What needs to be done -
Return every line of the listing below so that it matches the original exactly.
▬▬▬▬▬▬▬▬▬▬
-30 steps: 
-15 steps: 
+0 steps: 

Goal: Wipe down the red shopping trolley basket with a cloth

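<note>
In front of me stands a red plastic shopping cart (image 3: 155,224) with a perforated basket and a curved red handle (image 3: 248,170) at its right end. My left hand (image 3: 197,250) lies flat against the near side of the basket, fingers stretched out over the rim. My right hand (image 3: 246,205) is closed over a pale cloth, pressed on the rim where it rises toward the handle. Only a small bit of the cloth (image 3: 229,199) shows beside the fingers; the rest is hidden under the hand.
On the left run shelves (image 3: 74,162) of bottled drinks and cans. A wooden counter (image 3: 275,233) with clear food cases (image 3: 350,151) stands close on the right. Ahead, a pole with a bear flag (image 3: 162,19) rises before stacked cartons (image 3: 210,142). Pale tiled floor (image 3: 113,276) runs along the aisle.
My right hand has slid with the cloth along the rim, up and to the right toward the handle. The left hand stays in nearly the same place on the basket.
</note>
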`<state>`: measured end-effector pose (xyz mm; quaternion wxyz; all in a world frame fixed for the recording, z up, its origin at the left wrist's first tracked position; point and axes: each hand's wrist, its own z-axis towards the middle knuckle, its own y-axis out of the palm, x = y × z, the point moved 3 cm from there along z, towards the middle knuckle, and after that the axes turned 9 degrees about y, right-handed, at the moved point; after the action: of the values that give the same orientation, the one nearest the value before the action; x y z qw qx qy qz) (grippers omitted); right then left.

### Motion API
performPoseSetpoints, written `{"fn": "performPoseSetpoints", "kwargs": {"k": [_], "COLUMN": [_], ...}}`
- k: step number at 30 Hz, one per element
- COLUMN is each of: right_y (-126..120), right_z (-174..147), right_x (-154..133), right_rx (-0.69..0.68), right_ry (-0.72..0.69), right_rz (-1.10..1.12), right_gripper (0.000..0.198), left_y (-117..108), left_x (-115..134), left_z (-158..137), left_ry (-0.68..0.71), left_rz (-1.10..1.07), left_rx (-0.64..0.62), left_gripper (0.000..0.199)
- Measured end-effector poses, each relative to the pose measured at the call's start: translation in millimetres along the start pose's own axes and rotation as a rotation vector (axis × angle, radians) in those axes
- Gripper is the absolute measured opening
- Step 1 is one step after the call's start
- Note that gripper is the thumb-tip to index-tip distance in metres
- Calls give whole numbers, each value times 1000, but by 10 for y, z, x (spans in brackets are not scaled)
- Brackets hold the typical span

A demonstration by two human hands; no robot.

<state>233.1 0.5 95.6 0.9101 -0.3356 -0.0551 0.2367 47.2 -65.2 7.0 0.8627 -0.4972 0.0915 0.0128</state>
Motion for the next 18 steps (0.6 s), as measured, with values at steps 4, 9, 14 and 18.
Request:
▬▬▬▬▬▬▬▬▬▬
Solution for this exercise -
-30 steps: 
-15 steps: 
+0 steps: 

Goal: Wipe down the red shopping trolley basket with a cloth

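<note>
In front of me stands a red plastic shopping cart (image 3: 155,224) with a perforated basket and a curved red handle (image 3: 248,170) at its right end. My left hand (image 3: 197,250) lies flat against the near side of the basket, fingers stretched out over the rim. My right hand (image 3: 246,205) is closed over a pale cloth, pressed on the rim where it rises toward the handle. Only a small bit of the cloth (image 3: 229,199) shows beside the fingers; the rest is hidden under the hand.
On the left run shelves (image 3: 74,162) of bottled drinks and cans. A wooden counter (image 3: 275,233) with clear food cases (image 3: 350,151) stands close on the right. Ahead, a pole with a bear flag (image 3: 162,19) rises before stacked cartons (image 3: 210,142). Pale tiled floor (image 3: 113,276) runs along the aisle.
My right hand has slid with the cloth along the rim, up and to the right toward the handle. The left hand stays in nearly the same place on the basket.
</note>
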`<state>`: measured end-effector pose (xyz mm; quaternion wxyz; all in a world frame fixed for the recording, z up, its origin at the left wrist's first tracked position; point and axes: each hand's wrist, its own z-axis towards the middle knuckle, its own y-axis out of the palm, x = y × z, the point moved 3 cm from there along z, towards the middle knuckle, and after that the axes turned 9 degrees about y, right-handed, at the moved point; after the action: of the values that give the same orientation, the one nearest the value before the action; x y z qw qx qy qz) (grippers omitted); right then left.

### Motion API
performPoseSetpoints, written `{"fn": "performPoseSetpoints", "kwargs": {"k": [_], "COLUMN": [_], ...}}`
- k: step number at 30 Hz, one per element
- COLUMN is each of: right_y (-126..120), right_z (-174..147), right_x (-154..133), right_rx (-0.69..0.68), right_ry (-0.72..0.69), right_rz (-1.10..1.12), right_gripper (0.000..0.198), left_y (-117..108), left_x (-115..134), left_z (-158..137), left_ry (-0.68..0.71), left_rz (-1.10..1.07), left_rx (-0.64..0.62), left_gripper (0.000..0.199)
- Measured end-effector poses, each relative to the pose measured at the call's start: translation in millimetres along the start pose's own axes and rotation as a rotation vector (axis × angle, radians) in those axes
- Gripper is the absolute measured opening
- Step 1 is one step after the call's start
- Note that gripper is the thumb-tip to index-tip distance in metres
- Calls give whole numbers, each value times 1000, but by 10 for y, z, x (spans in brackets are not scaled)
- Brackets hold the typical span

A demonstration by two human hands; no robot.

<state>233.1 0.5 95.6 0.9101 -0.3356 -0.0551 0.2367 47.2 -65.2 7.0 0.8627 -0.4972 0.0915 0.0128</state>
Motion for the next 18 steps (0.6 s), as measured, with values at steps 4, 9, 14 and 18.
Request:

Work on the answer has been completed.